Séance Séminaire

Séminaire ACSIOM

mardi 08 avril 2008 à 10:00 - salle 431
Jérôme Renault (Université Toulouse I)

Sur l'existence de la valeur uniforme en programmation dynamique et dans les processus de décision markoviens

We consider dynamic programming problems and give sufficient conditions for the existence of the uniform value. As a consequence, we obtain the existence of the uniform value when : the state space is compact metric, payoffs are continuous and the transition correspondence is non expansive. We also apply our results to Markov Decision Processes and obtain a few generalizations.

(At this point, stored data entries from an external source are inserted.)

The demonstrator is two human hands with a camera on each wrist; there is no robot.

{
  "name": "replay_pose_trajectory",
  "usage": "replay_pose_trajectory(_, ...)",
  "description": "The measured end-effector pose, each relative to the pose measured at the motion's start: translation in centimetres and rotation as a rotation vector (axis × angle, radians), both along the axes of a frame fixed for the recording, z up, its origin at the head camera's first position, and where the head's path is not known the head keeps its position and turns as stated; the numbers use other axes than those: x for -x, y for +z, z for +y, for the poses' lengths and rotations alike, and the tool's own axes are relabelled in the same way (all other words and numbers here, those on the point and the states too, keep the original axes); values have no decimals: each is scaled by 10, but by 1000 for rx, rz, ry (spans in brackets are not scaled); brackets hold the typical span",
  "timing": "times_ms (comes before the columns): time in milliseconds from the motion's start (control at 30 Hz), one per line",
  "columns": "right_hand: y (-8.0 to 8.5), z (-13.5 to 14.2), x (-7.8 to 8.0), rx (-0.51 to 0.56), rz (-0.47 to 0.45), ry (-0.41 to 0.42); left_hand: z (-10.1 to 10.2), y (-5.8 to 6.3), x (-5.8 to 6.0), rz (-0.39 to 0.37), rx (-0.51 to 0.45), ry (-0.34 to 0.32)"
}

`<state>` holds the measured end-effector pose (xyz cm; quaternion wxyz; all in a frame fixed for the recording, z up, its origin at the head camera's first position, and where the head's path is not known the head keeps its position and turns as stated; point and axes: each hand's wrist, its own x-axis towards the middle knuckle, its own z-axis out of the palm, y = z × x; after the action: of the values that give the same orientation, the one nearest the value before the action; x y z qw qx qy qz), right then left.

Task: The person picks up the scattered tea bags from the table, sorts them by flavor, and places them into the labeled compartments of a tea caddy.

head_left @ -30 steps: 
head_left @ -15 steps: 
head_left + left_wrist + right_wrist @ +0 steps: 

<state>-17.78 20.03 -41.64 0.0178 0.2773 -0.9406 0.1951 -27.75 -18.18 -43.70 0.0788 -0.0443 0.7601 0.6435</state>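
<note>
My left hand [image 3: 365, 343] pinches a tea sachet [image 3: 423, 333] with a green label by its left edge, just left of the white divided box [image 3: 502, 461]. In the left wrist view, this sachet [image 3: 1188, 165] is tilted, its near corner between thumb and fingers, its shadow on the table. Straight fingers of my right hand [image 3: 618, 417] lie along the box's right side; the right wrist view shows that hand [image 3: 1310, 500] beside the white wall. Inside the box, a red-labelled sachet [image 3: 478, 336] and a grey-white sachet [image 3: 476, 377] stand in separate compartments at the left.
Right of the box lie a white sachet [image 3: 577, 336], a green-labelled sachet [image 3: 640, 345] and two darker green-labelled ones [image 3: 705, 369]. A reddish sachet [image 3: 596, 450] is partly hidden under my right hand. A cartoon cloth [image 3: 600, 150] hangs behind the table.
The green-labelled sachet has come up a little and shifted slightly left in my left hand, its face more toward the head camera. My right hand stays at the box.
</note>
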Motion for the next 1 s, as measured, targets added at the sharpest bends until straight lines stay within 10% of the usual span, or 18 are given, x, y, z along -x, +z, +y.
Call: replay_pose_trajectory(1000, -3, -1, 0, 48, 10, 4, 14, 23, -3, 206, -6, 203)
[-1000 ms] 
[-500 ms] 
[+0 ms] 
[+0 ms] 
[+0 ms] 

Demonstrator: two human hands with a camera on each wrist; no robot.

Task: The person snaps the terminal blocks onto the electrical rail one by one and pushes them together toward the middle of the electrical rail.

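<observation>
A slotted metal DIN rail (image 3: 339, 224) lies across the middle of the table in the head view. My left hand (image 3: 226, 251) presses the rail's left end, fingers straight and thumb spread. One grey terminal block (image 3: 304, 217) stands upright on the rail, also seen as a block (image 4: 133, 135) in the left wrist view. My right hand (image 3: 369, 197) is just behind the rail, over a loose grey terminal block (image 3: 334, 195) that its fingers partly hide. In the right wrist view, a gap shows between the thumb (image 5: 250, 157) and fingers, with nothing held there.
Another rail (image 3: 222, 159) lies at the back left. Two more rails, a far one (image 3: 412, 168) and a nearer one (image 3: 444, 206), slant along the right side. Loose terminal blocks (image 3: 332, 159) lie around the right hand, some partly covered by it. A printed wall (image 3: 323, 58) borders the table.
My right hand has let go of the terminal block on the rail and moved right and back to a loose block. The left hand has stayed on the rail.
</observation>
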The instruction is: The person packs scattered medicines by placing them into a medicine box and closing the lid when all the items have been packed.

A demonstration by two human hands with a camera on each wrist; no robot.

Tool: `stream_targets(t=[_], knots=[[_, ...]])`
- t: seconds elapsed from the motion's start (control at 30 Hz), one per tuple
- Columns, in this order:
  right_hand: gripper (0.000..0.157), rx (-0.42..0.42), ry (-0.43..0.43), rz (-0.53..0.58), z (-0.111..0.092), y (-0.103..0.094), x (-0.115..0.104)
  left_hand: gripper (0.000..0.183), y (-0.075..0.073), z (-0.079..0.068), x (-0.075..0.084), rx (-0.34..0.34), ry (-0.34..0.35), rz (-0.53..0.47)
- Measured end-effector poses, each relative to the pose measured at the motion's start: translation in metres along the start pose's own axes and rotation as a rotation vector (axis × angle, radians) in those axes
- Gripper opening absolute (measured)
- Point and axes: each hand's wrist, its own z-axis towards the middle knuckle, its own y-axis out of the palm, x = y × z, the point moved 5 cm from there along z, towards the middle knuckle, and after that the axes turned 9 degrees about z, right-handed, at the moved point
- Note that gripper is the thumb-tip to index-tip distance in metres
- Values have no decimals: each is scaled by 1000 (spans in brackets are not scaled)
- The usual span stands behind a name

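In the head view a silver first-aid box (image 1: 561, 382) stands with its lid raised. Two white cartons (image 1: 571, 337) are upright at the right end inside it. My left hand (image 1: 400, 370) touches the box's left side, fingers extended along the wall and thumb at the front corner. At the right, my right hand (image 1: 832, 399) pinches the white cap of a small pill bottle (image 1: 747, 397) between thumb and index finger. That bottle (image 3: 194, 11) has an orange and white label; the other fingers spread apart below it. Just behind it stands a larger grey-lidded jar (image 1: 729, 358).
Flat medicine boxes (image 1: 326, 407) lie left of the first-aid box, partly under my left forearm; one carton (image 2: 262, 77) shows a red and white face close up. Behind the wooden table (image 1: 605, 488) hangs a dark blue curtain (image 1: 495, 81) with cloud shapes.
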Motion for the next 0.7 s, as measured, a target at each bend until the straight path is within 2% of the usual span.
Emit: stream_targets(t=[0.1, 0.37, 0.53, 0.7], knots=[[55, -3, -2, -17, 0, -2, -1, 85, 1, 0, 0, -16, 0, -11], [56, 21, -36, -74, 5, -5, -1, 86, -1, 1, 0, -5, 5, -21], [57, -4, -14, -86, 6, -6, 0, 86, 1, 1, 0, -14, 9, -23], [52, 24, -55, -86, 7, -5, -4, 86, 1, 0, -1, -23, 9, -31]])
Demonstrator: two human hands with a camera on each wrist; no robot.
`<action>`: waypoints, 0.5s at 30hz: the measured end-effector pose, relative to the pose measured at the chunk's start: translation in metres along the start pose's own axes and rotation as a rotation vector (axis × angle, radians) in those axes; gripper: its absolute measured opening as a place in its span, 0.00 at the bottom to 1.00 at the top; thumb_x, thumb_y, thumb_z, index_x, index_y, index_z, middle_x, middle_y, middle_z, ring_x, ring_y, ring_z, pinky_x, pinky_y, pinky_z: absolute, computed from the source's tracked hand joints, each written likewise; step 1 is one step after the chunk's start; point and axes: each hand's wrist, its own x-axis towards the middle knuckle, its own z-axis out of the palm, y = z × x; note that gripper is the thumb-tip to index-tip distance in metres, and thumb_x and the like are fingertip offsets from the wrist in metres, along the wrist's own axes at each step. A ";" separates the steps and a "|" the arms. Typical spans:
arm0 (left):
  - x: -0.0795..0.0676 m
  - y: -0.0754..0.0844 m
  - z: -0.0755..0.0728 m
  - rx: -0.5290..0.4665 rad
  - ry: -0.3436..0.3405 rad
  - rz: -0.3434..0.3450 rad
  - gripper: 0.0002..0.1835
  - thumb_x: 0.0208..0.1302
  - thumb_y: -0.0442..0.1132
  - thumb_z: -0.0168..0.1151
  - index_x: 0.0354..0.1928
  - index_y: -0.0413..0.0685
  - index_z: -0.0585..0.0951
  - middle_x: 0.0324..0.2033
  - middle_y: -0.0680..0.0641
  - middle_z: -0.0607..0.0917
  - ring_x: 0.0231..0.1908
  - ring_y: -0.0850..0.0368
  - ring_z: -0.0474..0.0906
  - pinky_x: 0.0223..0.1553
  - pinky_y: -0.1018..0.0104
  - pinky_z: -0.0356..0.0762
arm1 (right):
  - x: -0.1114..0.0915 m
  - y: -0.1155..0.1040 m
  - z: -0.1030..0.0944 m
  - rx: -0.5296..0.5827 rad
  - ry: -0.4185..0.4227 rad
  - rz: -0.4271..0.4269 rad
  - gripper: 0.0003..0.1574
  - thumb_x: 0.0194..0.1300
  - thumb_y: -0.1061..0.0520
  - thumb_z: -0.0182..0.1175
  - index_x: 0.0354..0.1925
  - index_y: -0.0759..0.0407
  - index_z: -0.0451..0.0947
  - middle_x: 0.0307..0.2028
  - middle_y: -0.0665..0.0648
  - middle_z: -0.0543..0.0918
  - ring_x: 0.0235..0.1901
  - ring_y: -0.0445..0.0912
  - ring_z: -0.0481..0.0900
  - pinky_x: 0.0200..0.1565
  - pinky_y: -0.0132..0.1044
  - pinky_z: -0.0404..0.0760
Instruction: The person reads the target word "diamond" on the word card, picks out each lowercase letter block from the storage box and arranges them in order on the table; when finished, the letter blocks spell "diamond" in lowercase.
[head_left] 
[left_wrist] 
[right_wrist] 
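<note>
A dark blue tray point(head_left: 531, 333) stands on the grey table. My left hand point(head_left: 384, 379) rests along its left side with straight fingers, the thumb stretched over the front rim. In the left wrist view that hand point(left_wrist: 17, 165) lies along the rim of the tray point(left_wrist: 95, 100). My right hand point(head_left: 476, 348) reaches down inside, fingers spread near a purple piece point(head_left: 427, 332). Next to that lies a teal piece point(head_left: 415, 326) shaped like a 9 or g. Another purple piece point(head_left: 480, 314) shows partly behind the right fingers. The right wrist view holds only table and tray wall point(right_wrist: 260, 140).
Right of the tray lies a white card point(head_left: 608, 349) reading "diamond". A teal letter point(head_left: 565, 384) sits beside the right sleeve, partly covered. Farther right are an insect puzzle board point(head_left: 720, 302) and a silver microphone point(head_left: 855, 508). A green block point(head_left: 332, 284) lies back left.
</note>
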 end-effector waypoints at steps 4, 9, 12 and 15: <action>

More precisely, we consider dynamic programming problems with infinite time horizon, given by a state space Z, a correspondence from Z to Z, a bounded reward function defined on Z, and an initial state. We denote, for each $n$, the value of the $n$-stage problem with average payoffs by $v_n$. By definition, the uniform value exists if $(v_n)_n$ converges to some limit $v$, and for each $\varepsilon > 0$ there exists a play giving a payoff not lower than $v-\varepsilon$ in any sufficiently long $n$-stage problem. So when the uniform value exists, a decision maker can play $\varepsilon$-optimally simultaneously in any long enough problem. Monderer and Sorin (1993), and Lehrer and Monderer (1994) answered a question raised by Mertens (1987) and showed that the uniform convergence of $(v_n)_n$ (or/and of the discounted value $(v_{\lambda})_{\lambda})$ was not enough to ensure the existence of the uniform value. We define, for every $m$ and $n$, a value $w_{m,n}$ as the supremum payoff the decision maker can achieve when his payoff is defined as the minimum, for $t=1,...,n$, of his average rewards computed between stages $m + 1$ and $m + t$. Our main result states that if the set of states is precompact metric and the family $(w_{m,n})_{m,n}$ is uniformly equicontinuous, then the uniform value exists. Moreover, it is equal to $\sup_{m\geq 0} \inf_{n\geq 1} w_{m,n}(z) = \inf_{n\geq 1} \sup_{m\geq 0} w_{m,n}(z)$, and other relations are obtained. As an application, we consider probabilistic MDP (Markov Decision Processes) and show : 1) in a standard MDP with finite set of states and arbitrary set of actions, the uniform value exists, and 2) if the decision maker can randomly select his actions, the same result also holds when there is imperfect observation of the state (generalization of Rosenberg Solan Vieille 2002). Finally our result can also be used to prove the existence of the uniform value in a special class of stochastic games, which leads to the existence of the value in repeated games with an informed controller.